■ Your goal: Copy out the lines beginning at the one with "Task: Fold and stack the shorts" and ending at the last line of the data, both included; pictures stay out.

■ Given material:
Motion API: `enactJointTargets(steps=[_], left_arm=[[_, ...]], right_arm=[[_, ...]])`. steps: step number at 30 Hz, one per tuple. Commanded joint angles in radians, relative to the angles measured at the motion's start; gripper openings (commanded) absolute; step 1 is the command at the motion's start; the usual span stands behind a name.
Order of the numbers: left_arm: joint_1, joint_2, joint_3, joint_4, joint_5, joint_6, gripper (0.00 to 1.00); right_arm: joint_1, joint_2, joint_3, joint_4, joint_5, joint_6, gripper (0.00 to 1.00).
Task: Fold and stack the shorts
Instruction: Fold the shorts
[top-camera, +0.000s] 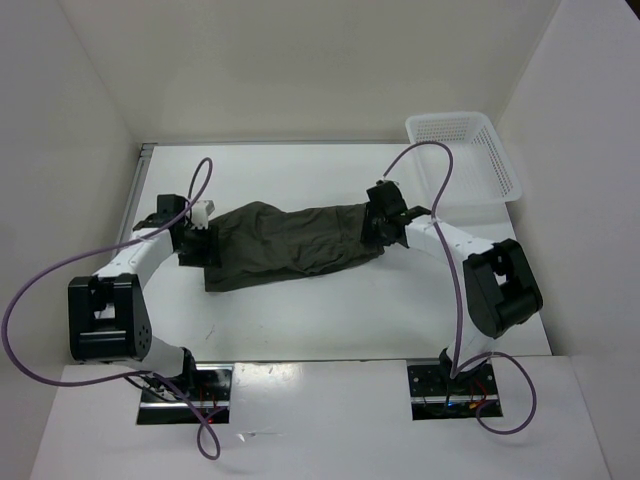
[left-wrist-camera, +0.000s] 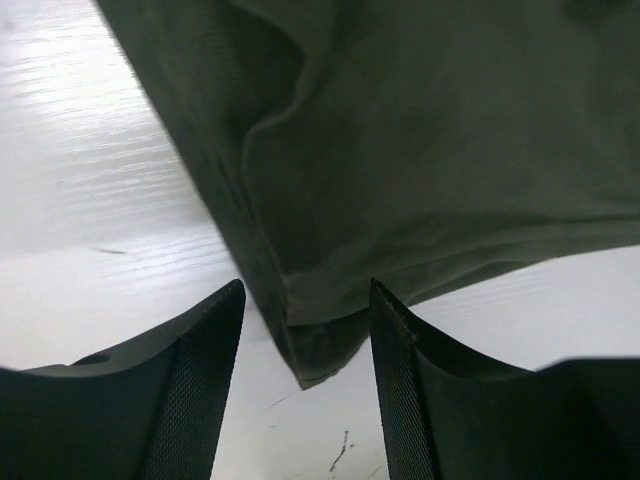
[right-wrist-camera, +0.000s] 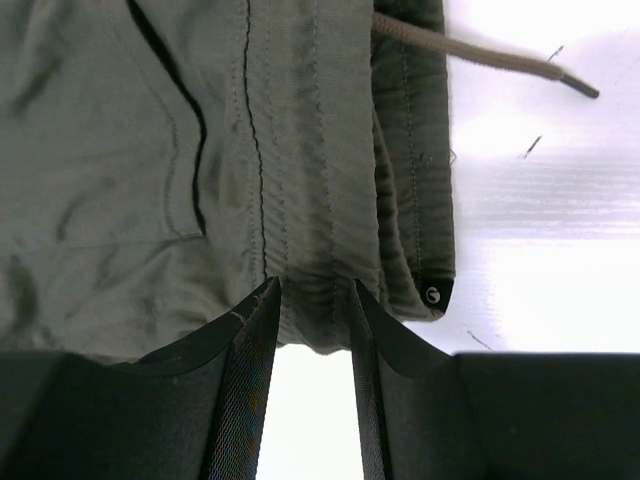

■ Solution for this problem:
Task: Fold and stack the shorts
Instruction: Fold the shorts
[top-camera, +0.000s] 
[left-wrist-camera, +0.000s] 
[right-wrist-camera, +0.000s] 

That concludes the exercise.